WORK ITEM |
Search the records for the word "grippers" and report each line that has it.

RECORDS SUPPLIED |
————

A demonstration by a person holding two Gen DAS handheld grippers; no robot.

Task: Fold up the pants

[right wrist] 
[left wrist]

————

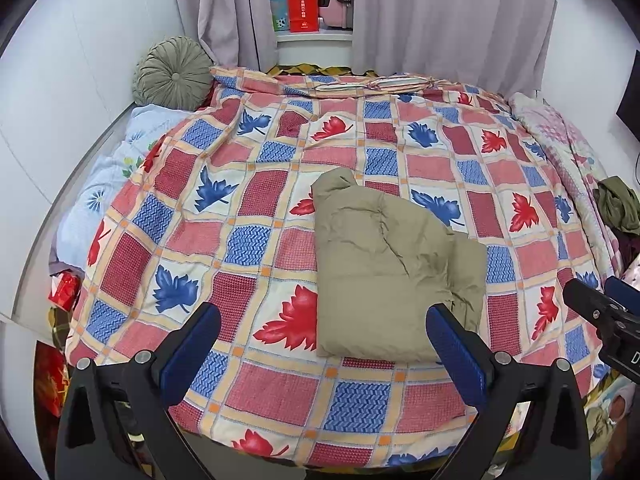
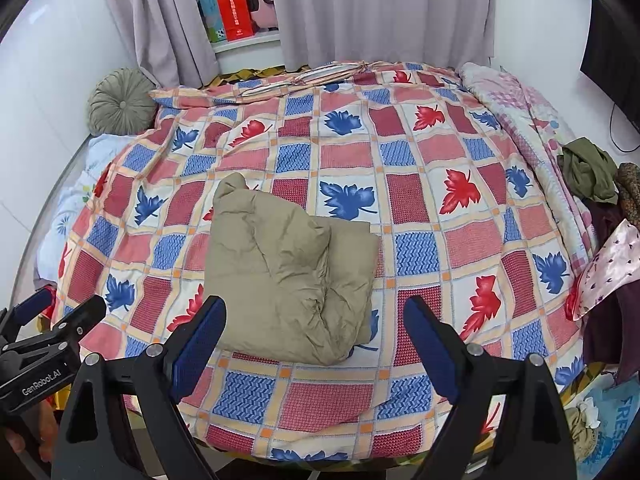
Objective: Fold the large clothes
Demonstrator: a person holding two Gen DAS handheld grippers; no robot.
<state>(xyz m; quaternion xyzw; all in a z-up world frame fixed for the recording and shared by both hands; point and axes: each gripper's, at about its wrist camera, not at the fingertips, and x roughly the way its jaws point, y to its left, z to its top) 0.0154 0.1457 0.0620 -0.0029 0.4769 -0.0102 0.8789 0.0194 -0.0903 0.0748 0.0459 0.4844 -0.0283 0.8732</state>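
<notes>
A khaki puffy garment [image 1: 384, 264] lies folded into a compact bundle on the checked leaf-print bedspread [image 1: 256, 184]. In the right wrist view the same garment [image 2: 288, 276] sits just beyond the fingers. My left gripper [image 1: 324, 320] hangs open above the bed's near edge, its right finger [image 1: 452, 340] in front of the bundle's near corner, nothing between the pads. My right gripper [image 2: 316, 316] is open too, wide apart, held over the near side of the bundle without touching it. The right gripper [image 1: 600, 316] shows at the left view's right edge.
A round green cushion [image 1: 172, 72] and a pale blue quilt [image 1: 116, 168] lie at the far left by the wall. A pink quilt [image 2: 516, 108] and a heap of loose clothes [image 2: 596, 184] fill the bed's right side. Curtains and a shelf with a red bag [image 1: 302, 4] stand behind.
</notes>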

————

RESULT OF THIS EXERCISE |
A demonstration by a person holding two Gen DAS handheld grippers; no robot.
Demonstrator: a person holding two Gen DAS handheld grippers; no robot.

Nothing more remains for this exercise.